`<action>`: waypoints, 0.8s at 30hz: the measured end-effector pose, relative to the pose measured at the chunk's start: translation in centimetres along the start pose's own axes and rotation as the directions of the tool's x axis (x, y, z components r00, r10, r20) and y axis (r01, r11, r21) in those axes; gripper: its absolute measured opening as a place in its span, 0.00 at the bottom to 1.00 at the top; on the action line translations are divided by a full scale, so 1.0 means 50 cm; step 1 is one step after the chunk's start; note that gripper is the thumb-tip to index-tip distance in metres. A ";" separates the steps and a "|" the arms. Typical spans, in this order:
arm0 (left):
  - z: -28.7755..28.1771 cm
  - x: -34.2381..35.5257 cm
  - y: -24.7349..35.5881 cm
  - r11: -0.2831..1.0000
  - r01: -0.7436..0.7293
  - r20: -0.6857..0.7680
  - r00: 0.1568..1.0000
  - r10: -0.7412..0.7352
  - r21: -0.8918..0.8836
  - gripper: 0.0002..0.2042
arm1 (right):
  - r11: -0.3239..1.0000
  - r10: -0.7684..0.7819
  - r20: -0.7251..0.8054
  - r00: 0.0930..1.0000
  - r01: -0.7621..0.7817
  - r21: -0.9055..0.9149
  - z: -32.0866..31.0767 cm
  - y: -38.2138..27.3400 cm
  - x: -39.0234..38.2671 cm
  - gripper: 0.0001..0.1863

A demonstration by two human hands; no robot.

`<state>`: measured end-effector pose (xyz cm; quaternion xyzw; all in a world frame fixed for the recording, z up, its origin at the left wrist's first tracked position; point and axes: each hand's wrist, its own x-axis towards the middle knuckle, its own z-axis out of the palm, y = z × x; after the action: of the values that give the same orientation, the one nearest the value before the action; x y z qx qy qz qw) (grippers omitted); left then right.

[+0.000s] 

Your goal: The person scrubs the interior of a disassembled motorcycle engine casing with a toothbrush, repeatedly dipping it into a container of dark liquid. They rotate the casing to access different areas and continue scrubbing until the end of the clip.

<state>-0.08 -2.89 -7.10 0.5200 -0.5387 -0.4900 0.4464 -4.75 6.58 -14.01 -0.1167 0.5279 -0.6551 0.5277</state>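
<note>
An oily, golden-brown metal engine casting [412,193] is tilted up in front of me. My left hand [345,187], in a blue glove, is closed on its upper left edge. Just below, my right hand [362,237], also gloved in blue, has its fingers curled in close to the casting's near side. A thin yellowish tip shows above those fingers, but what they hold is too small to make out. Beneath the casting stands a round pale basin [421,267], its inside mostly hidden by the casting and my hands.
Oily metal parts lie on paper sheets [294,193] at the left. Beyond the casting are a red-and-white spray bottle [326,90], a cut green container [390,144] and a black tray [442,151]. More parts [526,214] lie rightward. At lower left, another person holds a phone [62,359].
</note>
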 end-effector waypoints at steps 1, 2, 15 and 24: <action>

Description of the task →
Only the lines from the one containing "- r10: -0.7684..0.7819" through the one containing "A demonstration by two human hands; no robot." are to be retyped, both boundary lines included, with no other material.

Written answer →
  - r10: -0.7684..0.7819
  - r20: -0.7251..0.8054
  - r00: 0.0930..1.0000
  - r01: -0.7621..0.7817
  - r21: -0.9055..0.9149
  - z: -32.0866..31.0767 cm
  - y: -38.2138..27.3400 cm
  - x: -39.0234..38.2671 cm
  - gripper: 0.0001..0.1863

A demonstration by two human hands; no robot.

Work on this exercise has concluded.